* **Work instruction**:
Your task is to transcribe all of the data below exactly, omitting the images.
"""
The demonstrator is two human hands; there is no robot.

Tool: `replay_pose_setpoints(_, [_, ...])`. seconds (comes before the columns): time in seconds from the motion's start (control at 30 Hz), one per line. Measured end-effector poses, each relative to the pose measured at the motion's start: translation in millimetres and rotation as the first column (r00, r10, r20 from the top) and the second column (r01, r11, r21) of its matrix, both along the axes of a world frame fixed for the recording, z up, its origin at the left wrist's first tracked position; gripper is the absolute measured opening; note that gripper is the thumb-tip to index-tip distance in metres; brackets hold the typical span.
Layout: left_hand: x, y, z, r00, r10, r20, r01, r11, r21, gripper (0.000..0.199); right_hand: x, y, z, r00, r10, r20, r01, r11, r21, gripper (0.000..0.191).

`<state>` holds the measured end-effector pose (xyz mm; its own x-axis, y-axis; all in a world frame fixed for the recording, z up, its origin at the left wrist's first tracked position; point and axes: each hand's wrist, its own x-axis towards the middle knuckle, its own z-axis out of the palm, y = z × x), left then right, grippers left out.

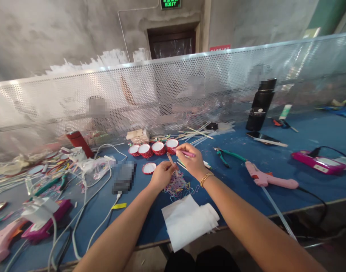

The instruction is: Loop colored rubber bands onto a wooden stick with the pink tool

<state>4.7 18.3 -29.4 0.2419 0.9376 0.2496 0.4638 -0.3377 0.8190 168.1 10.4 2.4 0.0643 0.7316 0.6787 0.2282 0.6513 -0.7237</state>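
Observation:
My left hand (162, 175) is closed on a flat wooden stick (170, 159), which points up and away from me. In my right hand (190, 159) is a pink-purple pen (187, 153), its tip near the upper end of the stick. Below the hands lies a pile of small coloured loops (177, 186) on the blue table. Several round red tins with white tops (158, 147) stand in a row just beyond, and a single one (149, 168) sits left of my left hand. White sheets (190, 223) lie nearest me.
On the right are green-handled pliers (224, 155), a pink glue gun (271, 179), a black bottle (260, 105) and a pink device (317, 162). To the left lie a phone (124, 177), white cables and a red bottle (80, 143). A perforated metal screen (150, 90) runs behind.

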Motion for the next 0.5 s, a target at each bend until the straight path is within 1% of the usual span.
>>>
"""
* **Answer to the problem**:
The demonstrator is two human hands; there is no robot.

Tool: `replay_pose_setpoints(_, [_, ...])`. seconds (comes before the columns): time in seconds from the motion's start (control at 30 Hz), one per line. Measured end-effector poses, each relative to the pose measured at the motion's start: translation in millimetres and rotation as the first column (r00, r10, r20 from the top) and the second column (r01, r11, r21) of its matrix, both along the axes of a world frame fixed for the recording, z up, its origin at the left wrist's first tracked position; gripper is the absolute measured opening; note that gripper is the thumb-tip to index-tip distance in metres; brackets hold the typical span.
Layout: left_hand: x, y, z, r00, r10, r20, r01, r11, r21, gripper (0.000..0.199); right_hand: x, y, z, r00, r10, r20, r01, r11, r21, gripper (0.000..0.191).

`<state>` holds the measured end-effector pose (xyz mm; its own x-axis, y-axis; all in a world frame fixed for the recording, z up, its origin at the left wrist's first tracked position; point and axes: each hand's wrist, its own x-axis towards the middle knuckle, its own z-axis out of the palm, y = z × x), left then right, grippers left out.


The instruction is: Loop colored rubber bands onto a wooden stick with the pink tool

<state>4.7 18.3 -29.4 0.2419 0.9376 0.2496 0.4638 -0.3377 0.8190 168.1 10.4 2.4 0.0643 0.7316 0.6787 0.2282 0.6513 -0.7237</state>
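Observation:
My left hand (162, 175) is closed on a flat wooden stick (170, 159), which points up and away from me. In my right hand (190, 159) is a pink-purple pen (187, 153), its tip near the upper end of the stick. Below the hands lies a pile of small coloured loops (177, 186) on the blue table. Several round red tins with white tops (158, 147) stand in a row just beyond, and a single one (149, 168) sits left of my left hand. White sheets (190, 223) lie nearest me.
On the right are green-handled pliers (224, 155), a pink glue gun (271, 179), a black bottle (260, 105) and a pink device (317, 162). To the left lie a phone (124, 177), white cables and a red bottle (80, 143). A perforated metal screen (150, 90) runs behind.
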
Motion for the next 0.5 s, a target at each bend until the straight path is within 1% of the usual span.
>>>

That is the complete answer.